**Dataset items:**
=== Begin Enclosure ===

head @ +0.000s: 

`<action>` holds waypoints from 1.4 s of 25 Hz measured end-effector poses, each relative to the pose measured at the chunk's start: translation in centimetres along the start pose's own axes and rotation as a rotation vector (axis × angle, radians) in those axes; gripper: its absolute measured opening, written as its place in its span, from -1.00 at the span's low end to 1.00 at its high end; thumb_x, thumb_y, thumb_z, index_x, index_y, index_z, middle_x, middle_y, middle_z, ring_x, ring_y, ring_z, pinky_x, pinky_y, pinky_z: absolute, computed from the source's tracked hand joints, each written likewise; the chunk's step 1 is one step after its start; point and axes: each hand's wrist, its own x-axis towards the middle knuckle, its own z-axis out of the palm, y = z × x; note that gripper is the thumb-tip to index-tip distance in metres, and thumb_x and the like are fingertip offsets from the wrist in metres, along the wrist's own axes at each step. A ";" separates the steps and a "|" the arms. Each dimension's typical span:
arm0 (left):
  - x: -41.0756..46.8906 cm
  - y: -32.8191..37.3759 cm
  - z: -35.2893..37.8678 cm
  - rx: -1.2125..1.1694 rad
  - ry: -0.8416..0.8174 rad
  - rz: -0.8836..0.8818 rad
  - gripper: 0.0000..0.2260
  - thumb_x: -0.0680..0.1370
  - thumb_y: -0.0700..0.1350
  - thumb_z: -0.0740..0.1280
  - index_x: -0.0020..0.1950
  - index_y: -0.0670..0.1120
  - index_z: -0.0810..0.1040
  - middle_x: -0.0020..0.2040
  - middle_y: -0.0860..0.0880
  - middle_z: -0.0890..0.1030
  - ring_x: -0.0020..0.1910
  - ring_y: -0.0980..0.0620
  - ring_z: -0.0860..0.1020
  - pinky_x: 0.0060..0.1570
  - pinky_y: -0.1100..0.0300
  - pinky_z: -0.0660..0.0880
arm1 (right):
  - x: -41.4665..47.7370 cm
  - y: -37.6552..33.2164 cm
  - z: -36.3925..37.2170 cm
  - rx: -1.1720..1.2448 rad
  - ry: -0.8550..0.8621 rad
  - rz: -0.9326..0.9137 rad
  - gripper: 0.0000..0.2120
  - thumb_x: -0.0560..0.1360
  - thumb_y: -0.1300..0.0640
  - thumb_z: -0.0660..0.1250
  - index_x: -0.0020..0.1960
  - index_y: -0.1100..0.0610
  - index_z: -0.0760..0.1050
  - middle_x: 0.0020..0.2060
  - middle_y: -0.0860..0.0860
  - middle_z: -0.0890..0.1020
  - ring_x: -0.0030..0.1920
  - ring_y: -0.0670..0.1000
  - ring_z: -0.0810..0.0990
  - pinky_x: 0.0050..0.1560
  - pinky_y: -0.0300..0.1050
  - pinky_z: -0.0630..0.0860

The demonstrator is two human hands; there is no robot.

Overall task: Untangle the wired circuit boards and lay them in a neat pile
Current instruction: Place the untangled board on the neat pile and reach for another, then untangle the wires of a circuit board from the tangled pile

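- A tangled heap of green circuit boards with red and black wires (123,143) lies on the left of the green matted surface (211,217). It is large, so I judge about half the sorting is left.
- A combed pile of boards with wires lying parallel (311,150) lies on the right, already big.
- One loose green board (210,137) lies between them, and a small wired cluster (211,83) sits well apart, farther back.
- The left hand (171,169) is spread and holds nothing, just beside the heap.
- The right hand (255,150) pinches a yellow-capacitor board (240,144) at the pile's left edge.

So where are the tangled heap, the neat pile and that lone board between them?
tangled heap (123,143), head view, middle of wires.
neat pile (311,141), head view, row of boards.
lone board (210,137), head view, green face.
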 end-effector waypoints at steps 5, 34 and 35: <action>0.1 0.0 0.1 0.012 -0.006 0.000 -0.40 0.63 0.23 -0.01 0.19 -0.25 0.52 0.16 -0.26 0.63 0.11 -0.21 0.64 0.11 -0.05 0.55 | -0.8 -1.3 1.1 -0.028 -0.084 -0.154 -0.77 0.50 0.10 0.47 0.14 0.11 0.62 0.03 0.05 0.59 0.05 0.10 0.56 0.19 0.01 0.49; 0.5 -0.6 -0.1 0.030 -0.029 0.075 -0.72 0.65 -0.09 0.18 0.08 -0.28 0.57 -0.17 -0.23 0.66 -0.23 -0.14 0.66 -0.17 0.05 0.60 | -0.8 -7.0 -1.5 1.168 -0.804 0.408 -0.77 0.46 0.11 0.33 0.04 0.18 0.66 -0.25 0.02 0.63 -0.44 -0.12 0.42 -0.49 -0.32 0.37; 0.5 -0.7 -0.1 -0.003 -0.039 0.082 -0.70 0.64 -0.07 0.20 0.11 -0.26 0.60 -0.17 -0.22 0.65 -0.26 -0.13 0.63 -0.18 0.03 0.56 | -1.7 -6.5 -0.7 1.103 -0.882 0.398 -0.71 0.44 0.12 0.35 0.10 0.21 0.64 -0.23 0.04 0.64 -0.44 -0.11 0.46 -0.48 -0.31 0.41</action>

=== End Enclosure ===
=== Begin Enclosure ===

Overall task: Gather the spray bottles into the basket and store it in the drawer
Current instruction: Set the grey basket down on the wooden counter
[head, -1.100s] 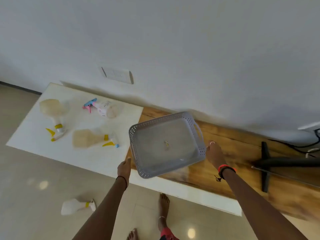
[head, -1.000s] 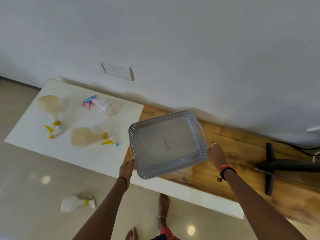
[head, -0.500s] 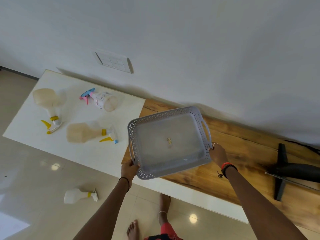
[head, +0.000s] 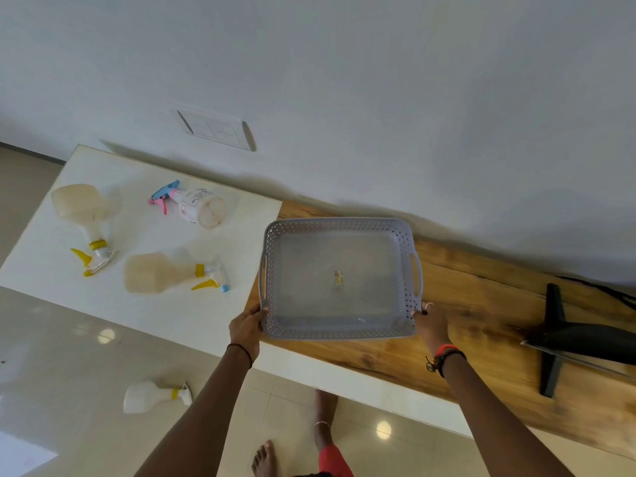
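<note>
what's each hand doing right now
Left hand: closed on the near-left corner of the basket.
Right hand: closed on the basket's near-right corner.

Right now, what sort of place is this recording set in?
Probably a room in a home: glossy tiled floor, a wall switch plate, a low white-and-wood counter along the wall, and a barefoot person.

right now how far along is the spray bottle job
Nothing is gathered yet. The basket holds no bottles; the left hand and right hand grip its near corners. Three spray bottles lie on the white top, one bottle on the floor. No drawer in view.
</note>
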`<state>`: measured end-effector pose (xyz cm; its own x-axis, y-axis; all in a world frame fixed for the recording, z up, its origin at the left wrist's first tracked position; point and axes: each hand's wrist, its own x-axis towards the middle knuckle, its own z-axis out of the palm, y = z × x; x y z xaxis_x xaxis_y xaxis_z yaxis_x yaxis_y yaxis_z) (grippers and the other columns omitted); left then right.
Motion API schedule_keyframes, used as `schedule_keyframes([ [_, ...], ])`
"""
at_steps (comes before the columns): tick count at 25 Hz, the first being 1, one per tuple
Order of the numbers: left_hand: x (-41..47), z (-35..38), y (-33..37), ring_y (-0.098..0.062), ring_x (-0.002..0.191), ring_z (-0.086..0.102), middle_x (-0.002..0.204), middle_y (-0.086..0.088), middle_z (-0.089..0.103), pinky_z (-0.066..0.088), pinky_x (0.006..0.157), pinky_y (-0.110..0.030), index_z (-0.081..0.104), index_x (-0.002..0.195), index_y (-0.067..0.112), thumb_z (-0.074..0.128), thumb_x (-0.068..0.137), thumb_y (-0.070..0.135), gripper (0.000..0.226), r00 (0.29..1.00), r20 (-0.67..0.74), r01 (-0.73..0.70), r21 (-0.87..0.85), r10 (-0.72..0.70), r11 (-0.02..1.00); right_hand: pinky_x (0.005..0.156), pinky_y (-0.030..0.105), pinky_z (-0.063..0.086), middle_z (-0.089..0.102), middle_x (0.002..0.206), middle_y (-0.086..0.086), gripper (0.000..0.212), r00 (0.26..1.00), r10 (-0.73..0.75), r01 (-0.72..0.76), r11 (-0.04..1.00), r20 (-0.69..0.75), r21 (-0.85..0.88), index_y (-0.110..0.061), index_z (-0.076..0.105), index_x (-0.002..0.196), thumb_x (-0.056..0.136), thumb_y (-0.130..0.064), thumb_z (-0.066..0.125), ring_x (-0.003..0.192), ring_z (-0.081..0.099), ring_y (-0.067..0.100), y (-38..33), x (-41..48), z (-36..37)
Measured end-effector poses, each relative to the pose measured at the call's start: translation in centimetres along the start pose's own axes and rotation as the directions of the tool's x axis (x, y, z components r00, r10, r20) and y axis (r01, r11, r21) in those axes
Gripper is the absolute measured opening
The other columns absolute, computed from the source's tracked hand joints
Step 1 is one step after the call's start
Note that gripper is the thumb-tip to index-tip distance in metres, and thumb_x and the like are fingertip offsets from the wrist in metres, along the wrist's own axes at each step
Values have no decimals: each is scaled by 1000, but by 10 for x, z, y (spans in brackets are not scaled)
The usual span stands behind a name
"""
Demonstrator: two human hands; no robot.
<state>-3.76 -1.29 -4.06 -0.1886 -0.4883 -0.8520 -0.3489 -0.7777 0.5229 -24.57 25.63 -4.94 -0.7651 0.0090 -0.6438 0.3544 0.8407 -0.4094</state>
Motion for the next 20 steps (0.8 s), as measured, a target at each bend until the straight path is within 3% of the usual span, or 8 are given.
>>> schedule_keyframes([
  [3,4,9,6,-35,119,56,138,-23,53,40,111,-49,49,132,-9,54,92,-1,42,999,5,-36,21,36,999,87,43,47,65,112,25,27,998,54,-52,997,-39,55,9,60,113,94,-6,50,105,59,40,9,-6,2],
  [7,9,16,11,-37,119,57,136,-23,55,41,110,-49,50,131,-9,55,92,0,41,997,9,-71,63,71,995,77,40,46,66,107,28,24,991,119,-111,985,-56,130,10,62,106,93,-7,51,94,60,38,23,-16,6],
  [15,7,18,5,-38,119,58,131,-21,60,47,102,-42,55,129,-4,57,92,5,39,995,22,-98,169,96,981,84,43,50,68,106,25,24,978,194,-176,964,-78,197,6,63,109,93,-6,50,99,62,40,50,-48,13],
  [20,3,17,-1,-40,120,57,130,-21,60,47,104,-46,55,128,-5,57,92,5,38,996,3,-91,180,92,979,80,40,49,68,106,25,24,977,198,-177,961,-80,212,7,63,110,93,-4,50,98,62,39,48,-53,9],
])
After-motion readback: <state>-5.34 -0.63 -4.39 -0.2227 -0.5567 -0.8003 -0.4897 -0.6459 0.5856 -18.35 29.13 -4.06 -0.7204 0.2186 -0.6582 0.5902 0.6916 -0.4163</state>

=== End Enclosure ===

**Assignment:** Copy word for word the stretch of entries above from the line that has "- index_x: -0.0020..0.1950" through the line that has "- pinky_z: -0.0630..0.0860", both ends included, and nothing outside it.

**Response to this exercise:**
  - index_x: -0.0020..0.1950
  - index_y: -0.0670..0.1120
  - index_z: -0.0810..0.1040
  - middle_x: -0.0020..0.2040
  - middle_y: -0.0860..0.0880
  - middle_z: -0.0890..0.1030
  - ring_x: -0.0020..0.1910
  - ring_y: -0.0980..0.0620
  - ring_z: -0.0860..0.1020
  - pinky_x: 0.0060..0.1570
  - pinky_y: -0.1100..0.0300
  - pinky_z: -0.0660..0.0880
arm1 (right):
  - x: -41.4665..47.7370 cm
  - y: -37.6552..33.2164 cm
  - z: -36.3925..37.2170 cm
  - rx: -1.1720..1.2448 rad
  - ry: -0.8550..0.8621 rad
  - rz: -0.9326..0.9137 rad
  - gripper: 0.0000..0.2120
  - thumb_x: -0.0560..0.1360
  - thumb_y: -0.1300..0.0640
  - thumb_z: -0.0660..0.1250
  - index_x: -0.0020..0.1960
  - index_y: -0.1100..0.0610
  - index_z: -0.0760..0.1050
  - middle_x: 0.0020..0.2060
  - middle_y: -0.0860..0.0860
  - middle_z: -0.0890..0.1020
  - ring_x: -0.0030..0.1920
  - ring_y: -0.0670..0.1000
  - ring_z: -0.0810..0.0990
  - pinky_x: 0.0050..0.1560
  - pinky_y: -0.0300..0.1050
  - pinky_z: -0.0630..0.0860

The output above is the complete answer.